Note that the only way to save content on most "fixed content" storage devices is through the use of the device-propriety API(s) that the device manufacturer publishes. Some manufactures do offer an open standard (CIFS, NFS, HTTP, and WebDAV interfaces) to read/write to their own devices. But usually, you end up losing a lot of the device's power. Things like WORM (write-once-read-many) functionality or retention capabilities are usually lost with the open standards.
- You also will need the .NET wrapper for the Centera SDK. The latest version of the opensource.net project is on sourceForge. The link is http://sourceforge.net/projects/cosi-dot-net.
- You need to have access to the "Public Centera" appliances. EMC recognized that the Cenetra device is not available everywhere and did set up an appliance on the Internet that developers can develop against. The content of this appliance is purged periodically by EMC. The latest IP(s) can be found on EMC site. As of this writing the valid IP(s) are:
- EMEA1 - 220.127.116.11, 18.104.22.168, 22.214.171.124, 126.96.36.199
- EMEA2 - 188.8.131.52, 184.108.40.206, 220.127.116.11, 18.104.22.168
- EMEA3 - 22.214.171.124, 126.96.36.199, 188.8.131.52, 184.108.40.206
- EMEA4 - 220.127.116.11, 18.104.22.168
- EMEA5 - 22.214.171.124, 126.96.36.199
- US1 - 188.8.131.52, 184.108.40.206, 220.127.116.11, 18.104.22.168
- US2 - 22.214.171.124, 126.96.36.199, 188.8.131.52, 184.108.40.206
- US3 - 220.127.116.11, 18.104.22.168, 22.214.171.124, 126.96.36.199
- US4 - 188.8.131.52, 184.108.40.206, 220.127.116.11, 18.104.22.168
- US5 - 22.214.171.124, 126.96.36.199, 188.8.131.52, 184.108.40.206
Special Architecture Knowledge You Need
- Centera Appliance stores Content. This content is stored using an address. This content/address combination is called CAS (or content addressable storage). So you will hear/read about this term in the industry these days.
- The smallest block of data that can be stored must be housed inside a memory block the SDK calls "C-Clip." In other words, you have to create a C-Clip and place your content inside the C-Clip first. Then, you send the C-Clip to Centera to be saved. The C-Clip itself is made of two other components, the Content Descriptor File (CDF for short) and the BLOB.

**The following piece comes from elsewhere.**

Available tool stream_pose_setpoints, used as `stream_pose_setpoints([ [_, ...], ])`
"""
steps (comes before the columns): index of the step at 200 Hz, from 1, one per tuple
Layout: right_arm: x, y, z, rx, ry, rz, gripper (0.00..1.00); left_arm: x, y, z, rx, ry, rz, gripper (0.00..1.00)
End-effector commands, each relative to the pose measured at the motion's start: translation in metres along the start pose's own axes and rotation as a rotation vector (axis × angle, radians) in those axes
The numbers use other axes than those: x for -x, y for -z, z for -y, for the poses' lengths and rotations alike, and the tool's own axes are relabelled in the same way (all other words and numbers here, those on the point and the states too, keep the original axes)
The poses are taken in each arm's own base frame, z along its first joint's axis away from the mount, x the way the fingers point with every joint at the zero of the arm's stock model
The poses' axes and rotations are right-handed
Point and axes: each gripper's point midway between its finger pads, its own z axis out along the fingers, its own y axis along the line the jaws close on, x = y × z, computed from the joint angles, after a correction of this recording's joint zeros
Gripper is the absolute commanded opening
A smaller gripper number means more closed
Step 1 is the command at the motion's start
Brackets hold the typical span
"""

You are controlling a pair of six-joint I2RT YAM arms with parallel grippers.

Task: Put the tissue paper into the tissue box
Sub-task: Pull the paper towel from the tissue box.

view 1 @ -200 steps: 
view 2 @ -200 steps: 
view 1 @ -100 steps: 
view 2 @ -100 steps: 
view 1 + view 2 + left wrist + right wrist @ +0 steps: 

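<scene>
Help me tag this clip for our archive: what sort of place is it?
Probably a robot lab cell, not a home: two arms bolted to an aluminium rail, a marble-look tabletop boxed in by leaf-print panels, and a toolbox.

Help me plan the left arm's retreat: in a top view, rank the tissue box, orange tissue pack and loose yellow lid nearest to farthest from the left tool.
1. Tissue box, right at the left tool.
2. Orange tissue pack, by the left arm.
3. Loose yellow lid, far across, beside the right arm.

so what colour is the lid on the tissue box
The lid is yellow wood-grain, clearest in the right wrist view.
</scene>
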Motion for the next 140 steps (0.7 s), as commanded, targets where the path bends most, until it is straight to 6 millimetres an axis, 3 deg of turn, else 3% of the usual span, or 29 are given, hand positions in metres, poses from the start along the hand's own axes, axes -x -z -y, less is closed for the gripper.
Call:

- The Content Descriptor File (CDF) is an XML file that holds metadata. The CDF contains TAGS and ATTRIBUTES.
- An XML Tag in the CDF
- A user-defined name
- Example: <Application_Name>ImageStore2004</Application_Name>
- An XML attribute in the CDF
- A user-defined value
- Example: <My_App name= "ImageStoreServer"/>
- They hold objects stored on Centera.
- They are represented as a distinct bit sequence of the object you are trying to store.